**ASSIGNED TASK**. Beginning with the first line below, retype exactly each line through the one containing "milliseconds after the". Leave out all pictures.

**DATASET EXCERPTS**.
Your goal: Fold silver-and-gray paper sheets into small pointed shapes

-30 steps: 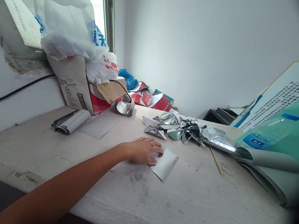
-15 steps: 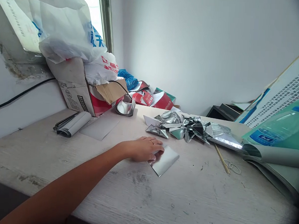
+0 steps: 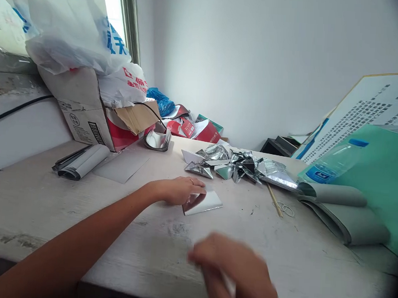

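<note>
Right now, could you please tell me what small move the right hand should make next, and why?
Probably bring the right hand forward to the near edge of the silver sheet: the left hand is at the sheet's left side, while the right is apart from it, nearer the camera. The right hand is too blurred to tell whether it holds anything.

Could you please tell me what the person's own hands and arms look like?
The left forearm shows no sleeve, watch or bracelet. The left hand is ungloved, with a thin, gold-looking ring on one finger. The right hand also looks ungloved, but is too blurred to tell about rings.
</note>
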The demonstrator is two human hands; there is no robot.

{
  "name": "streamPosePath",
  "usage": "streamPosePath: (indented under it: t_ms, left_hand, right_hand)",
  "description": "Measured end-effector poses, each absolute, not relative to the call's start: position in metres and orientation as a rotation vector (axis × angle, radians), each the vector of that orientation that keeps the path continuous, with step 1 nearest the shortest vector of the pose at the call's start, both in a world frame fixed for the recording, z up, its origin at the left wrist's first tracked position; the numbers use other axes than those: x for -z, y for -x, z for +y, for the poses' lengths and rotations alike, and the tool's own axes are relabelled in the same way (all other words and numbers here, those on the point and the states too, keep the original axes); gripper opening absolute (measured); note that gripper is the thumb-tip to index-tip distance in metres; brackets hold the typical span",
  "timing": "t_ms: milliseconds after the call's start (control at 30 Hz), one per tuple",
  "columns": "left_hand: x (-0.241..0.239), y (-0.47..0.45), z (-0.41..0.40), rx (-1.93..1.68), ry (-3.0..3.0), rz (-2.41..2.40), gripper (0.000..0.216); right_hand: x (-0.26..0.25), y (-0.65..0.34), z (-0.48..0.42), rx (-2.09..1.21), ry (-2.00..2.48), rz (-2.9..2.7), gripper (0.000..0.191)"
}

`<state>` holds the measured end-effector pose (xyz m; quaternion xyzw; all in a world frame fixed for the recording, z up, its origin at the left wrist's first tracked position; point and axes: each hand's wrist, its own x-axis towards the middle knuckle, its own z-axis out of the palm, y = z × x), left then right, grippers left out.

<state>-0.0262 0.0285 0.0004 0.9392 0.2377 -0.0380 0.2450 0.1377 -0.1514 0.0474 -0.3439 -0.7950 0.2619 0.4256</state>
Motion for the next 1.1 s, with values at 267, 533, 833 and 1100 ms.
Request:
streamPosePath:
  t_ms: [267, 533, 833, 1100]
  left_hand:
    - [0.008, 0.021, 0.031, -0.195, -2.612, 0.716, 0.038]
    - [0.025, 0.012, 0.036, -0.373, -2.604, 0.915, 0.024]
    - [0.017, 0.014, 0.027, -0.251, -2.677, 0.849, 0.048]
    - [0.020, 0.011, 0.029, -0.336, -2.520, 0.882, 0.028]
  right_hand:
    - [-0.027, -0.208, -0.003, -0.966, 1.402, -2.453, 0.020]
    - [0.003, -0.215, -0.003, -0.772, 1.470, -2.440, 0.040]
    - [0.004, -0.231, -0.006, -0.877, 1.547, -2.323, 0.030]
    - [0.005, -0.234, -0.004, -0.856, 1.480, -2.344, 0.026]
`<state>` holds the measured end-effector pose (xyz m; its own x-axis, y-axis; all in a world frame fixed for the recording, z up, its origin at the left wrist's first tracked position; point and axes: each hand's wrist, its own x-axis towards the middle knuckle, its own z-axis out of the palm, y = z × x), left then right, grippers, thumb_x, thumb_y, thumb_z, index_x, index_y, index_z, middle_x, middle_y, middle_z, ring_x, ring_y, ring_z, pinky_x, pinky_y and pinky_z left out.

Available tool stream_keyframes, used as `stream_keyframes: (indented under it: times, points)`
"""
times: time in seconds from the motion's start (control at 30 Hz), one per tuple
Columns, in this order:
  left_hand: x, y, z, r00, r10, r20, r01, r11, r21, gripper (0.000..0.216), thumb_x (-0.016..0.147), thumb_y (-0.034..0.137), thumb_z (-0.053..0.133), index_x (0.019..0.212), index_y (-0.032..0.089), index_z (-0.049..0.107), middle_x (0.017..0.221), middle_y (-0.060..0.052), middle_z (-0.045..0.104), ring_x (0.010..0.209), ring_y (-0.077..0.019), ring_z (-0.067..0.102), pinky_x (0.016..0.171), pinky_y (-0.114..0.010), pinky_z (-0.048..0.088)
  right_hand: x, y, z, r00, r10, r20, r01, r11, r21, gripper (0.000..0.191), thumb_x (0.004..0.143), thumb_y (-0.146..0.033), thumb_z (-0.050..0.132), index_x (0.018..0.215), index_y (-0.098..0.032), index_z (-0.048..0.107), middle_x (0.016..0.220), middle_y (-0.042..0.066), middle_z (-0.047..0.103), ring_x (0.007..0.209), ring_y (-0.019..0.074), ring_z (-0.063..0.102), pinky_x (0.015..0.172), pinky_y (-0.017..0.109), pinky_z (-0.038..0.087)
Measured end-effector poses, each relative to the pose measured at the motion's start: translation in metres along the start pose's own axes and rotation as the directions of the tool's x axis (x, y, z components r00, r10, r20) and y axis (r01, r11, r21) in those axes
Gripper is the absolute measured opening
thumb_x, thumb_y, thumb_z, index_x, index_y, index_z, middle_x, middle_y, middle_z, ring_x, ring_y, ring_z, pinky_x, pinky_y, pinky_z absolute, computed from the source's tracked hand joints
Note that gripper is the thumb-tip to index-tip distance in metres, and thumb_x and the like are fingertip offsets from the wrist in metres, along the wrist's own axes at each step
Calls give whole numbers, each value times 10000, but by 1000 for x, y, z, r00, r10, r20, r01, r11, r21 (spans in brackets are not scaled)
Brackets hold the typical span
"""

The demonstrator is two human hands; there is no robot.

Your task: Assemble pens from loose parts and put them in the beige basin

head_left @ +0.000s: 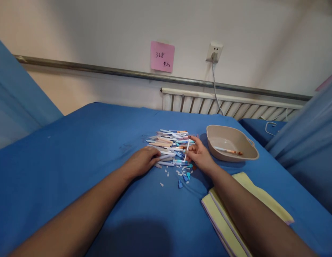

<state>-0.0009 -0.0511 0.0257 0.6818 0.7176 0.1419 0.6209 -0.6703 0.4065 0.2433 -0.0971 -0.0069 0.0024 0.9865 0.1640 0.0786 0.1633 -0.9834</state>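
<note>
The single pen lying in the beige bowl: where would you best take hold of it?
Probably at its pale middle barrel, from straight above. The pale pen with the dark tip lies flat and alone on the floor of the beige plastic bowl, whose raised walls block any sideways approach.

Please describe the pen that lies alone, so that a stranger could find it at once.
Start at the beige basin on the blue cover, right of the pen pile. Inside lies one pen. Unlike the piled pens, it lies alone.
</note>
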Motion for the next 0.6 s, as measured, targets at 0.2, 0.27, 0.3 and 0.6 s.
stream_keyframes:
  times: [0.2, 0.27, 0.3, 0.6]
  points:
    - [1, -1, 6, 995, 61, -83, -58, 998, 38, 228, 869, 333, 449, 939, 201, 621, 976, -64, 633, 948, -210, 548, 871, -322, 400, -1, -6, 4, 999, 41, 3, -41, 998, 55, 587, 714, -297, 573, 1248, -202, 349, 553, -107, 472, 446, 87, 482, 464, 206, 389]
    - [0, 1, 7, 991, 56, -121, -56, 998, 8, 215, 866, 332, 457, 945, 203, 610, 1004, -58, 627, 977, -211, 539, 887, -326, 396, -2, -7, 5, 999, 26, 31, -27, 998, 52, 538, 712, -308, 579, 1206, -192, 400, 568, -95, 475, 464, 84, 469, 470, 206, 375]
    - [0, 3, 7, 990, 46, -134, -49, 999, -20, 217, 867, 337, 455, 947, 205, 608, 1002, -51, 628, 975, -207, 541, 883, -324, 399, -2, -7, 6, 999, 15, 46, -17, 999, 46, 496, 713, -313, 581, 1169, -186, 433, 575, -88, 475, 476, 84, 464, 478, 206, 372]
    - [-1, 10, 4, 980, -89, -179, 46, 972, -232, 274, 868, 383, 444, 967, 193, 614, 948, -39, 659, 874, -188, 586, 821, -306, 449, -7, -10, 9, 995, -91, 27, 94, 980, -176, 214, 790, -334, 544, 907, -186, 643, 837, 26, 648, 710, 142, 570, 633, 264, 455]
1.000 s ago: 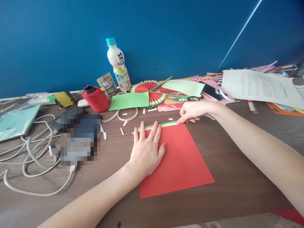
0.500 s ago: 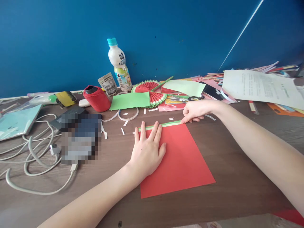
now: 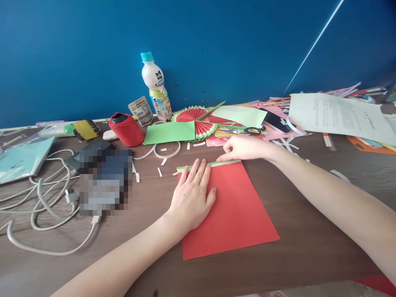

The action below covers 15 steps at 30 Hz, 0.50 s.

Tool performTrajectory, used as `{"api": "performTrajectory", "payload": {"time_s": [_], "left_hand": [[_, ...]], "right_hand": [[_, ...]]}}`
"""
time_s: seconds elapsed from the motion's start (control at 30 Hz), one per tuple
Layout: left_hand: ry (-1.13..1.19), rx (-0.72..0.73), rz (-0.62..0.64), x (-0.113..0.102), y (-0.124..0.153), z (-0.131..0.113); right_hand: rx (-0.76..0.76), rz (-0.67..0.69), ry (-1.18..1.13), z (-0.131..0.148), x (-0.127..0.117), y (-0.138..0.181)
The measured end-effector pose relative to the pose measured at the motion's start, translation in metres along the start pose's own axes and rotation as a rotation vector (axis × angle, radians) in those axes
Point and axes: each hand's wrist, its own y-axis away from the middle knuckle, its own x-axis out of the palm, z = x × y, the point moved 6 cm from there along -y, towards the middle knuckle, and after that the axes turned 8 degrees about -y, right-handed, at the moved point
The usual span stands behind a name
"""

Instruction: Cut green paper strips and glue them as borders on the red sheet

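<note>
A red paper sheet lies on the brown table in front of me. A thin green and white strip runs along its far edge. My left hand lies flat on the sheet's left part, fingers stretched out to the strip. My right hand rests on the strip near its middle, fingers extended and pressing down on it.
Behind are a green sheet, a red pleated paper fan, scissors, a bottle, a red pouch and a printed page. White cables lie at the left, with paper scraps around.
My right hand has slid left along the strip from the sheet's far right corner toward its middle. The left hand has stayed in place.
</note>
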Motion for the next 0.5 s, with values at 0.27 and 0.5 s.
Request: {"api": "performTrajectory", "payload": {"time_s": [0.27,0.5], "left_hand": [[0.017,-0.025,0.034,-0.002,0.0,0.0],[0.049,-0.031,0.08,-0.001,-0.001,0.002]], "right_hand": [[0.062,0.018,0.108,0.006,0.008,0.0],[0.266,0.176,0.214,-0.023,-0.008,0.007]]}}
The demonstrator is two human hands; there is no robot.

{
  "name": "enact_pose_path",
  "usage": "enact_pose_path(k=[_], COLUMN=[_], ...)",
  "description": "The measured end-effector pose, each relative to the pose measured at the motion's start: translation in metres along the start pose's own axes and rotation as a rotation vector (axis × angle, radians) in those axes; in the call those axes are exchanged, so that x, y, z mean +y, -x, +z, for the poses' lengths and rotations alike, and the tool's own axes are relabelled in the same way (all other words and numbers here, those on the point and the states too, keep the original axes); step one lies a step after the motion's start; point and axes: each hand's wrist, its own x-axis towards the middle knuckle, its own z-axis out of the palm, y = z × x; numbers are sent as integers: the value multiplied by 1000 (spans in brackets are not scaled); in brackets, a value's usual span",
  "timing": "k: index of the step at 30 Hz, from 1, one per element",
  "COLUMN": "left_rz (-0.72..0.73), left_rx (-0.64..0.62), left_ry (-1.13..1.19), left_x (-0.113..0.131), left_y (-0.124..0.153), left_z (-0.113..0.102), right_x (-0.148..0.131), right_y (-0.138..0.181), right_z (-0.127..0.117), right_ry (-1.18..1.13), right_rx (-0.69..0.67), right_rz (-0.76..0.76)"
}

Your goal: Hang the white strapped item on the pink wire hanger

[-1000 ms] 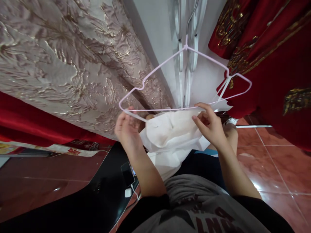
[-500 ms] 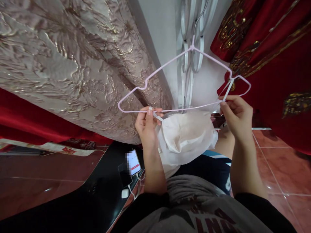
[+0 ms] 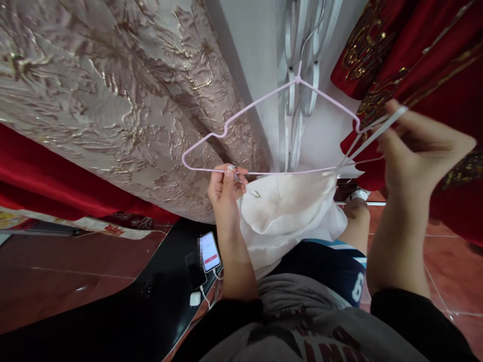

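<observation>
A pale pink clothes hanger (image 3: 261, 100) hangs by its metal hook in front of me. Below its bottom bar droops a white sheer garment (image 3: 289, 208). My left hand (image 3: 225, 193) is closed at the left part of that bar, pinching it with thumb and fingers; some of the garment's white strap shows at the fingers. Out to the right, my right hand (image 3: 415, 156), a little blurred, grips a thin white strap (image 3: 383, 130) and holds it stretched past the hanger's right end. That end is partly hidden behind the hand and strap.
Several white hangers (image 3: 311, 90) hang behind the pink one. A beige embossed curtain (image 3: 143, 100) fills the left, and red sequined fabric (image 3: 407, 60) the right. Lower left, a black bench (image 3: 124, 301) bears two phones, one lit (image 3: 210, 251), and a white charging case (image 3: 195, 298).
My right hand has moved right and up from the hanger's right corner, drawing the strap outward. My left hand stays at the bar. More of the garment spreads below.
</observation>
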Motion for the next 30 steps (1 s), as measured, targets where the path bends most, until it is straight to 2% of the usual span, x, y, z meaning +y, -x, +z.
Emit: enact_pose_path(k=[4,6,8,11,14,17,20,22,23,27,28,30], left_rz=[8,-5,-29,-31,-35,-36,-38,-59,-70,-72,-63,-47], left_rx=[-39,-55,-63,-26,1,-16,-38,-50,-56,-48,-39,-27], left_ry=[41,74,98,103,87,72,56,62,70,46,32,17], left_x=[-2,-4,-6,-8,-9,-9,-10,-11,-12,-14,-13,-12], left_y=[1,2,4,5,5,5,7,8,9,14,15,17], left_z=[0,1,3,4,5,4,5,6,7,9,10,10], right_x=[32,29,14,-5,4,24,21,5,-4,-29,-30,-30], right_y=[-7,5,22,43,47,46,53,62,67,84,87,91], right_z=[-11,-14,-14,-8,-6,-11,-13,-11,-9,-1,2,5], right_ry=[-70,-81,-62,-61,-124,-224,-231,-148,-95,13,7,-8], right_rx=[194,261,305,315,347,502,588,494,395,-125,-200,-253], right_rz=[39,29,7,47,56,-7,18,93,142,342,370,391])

**ANSWER BOX**.
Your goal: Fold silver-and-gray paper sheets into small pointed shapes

-30 steps: 
-15 steps: 
+0 steps: 

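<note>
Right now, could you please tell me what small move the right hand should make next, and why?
Probably bring the right hand forward to the near edge of the silver sheet: the left hand is at the sheet's left side, while the right is apart from it, nearer the camera. The right hand is too blurred to tell whether it holds anything.

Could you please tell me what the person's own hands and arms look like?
The left forearm shows no sleeve, watch or bracelet. The left hand is ungloved, with a thin, gold-looking ring on one finger. The right hand also looks ungloved, but is too blurred to tell about rings.
</note>
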The demonstrator is two human hands; there is no robot.

{
  "name": "streamPosePath",
  "usage": "streamPosePath: (indented under it: t_ms, left_hand, right_hand)",
  "description": "Measured end-effector poses, each absolute, not relative to the call's start: position in metres and orientation as a rotation vector (axis × angle, radians), each the vector of that orientation that keeps the path continuous, with step 1 nearest the shortest vector of the pose at the call's start, both in a world frame fixed for the recording, z up, its origin at the left wrist's first tracked position; the numbers use other axes than those: x for -z, y for -x, z for +y, for the poses' lengths and rotations alike, and the tool's own axes are relabelled in the same way (all other words and numbers here, those on the point and the states too, keep the original axes); gripper opening absolute (measured); note that gripper is the thumb-tip to index-tip distance in metres; brackets hold the typical span",
  "timing": "t_ms: milliseconds after the call's start (control at 30 Hz), one per tuple",

Nothing more belongs to the answer.